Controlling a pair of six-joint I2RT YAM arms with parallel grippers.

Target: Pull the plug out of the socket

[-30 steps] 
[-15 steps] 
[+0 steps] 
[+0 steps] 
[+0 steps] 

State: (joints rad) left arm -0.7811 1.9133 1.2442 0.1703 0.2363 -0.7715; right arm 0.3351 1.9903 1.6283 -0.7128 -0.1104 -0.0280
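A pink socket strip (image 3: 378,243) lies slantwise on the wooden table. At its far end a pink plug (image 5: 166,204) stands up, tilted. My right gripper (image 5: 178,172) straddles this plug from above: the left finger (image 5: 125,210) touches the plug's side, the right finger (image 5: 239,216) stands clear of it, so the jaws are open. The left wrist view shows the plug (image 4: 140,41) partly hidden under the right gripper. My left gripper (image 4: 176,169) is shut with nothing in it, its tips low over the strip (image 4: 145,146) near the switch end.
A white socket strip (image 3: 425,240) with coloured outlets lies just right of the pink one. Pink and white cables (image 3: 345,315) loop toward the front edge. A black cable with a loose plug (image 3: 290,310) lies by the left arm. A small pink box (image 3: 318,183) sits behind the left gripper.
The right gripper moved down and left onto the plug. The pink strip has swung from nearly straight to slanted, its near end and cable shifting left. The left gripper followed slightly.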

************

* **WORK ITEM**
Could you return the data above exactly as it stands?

* **RESULT OF THE TASK**
Controlling a pair of six-joint I2RT YAM arms with parallel grippers.

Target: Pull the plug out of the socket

[-30 steps] 
[-15 steps] 
[+0 steps] 
[+0 steps] 
[+0 steps] 

State: (joints rad) left arm -0.7811 1.9133 1.2442 0.1703 0.2363 -0.7715; right arm 0.3351 1.9903 1.6283 -0.7128 -0.1104 -0.0280
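A pink socket strip (image 3: 378,243) lies slantwise on the wooden table. At its far end a pink plug (image 5: 166,204) stands up, tilted. My right gripper (image 5: 178,172) straddles this plug from above: the left finger (image 5: 125,210) touches the plug's side, the right finger (image 5: 239,216) stands clear of it, so the jaws are open. The left wrist view shows the plug (image 4: 140,41) partly hidden under the right gripper. My left gripper (image 4: 176,169) is shut with nothing in it, its tips low over the strip (image 4: 145,146) near the switch end.
A white socket strip (image 3: 425,240) with coloured outlets lies just right of the pink one. Pink and white cables (image 3: 345,315) loop toward the front edge. A black cable with a loose plug (image 3: 290,310) lies by the left arm. A small pink box (image 3: 318,183) sits behind the left gripper.
The right gripper moved down and left onto the plug. The pink strip has swung from nearly straight to slanted, its near end and cable shifting left. The left gripper followed slightly.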

Nothing further is needed for this exercise.